Cluster computing

Sunday, March 30, 2014

We talk about distributed search in Splunk today. As we know from the discussion on distributed deployment, Splunk Enterprise performs three major functions as it moves data through the data pipeline. First, it consumes data from files, the network or elsewhere. Then it indexes the data. Finally it runs interactive or scheduled searches on the indexed data Each of this functionality can be split into dedicated instances of Splunk that can number from a few to thousands.

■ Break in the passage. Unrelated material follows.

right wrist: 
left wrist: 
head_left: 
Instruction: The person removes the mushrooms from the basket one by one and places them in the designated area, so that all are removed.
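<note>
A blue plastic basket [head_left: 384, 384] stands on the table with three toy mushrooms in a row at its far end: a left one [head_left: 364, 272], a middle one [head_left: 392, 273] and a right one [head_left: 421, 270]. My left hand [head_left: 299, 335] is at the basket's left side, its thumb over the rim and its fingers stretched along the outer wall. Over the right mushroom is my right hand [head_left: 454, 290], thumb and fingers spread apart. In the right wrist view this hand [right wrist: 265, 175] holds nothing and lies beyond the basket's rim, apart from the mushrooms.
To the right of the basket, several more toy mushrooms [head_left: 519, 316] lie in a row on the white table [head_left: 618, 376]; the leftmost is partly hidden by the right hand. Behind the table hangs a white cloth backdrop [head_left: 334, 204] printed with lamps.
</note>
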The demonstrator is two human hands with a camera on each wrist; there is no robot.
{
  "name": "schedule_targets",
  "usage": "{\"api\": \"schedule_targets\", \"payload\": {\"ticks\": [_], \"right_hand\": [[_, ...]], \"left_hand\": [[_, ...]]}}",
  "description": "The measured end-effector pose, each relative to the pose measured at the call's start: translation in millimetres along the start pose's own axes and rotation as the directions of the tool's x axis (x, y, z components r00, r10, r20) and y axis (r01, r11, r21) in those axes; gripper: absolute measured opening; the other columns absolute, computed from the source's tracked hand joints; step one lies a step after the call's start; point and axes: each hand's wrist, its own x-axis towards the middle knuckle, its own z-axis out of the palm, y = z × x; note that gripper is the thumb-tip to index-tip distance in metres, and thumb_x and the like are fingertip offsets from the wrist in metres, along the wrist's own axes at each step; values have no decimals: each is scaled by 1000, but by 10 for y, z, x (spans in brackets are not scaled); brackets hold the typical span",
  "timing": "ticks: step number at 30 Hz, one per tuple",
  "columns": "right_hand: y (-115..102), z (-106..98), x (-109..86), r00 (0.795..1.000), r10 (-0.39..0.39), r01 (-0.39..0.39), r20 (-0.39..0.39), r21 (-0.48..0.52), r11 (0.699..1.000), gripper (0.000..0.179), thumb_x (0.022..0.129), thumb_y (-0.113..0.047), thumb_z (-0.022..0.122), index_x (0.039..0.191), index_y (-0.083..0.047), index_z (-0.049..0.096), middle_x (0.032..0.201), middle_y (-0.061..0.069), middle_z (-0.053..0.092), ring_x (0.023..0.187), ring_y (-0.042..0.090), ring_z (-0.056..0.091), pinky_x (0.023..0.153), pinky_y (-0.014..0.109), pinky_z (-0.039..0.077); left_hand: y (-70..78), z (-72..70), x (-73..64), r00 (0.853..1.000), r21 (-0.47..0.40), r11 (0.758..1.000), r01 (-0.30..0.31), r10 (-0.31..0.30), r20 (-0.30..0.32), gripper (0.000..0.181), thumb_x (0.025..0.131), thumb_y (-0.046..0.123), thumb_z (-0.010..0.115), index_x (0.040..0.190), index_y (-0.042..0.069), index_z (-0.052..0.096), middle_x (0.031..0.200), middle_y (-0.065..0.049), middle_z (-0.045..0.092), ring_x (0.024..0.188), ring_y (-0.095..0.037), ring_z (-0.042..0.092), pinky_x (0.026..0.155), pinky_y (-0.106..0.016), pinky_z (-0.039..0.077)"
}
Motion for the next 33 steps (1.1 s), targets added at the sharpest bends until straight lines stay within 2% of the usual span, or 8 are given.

The dedicated instances that consume data are called forwarders and they can be light weight or universal. The indexers do the heavy indexing and they are usually the ones with the higher performance configurations. Typically, there's one indexer for every 150/200 GBs of daily indexing and a 12 to 24 core server for each indexer instance. Indexers can also be clustered and configured to replicate each others data. This process is known as index replication. Replication helps prevent data loss and improves data availability. Clusters also have a builtin distributed search capability which we will get to shortly. The other type of dedicated instances are the search heads. The search heads co-ordinate searches across the set of indexers, consolidate their results and present them to the user. For the largest environments, several search heads sharing a single configuration set can be pooled together. With search head pooling, we can co-ordinate simultaneous searches across a large number of indexers. With these logical definitions, we can now mix and match the components on same or different physical machines and configurations to suit our needs. Often if the instances share the same machine, it will be a high end machine with several cores and GBs of RAM. Deployment decisions are based on the amount of incoming data, the amount of indexed data, the number of concurrent users, the number of saved searches, the types of searches employed and the choice to run Splunk apps.
Note that distributed search is not about deployment. This is a builtin functionality for Splunk.
In distributed search we look at use cases such as the following:
As a Splunk administrator, I want to distribute indexing and searching loads across multiple Splunk instances to that it is possible to search and index large quantities of data in reasonable time.
As a Splunk administrator, I want to distribute search to control access to indexed data such that the admins and security personnel have full access and others require access only to their data.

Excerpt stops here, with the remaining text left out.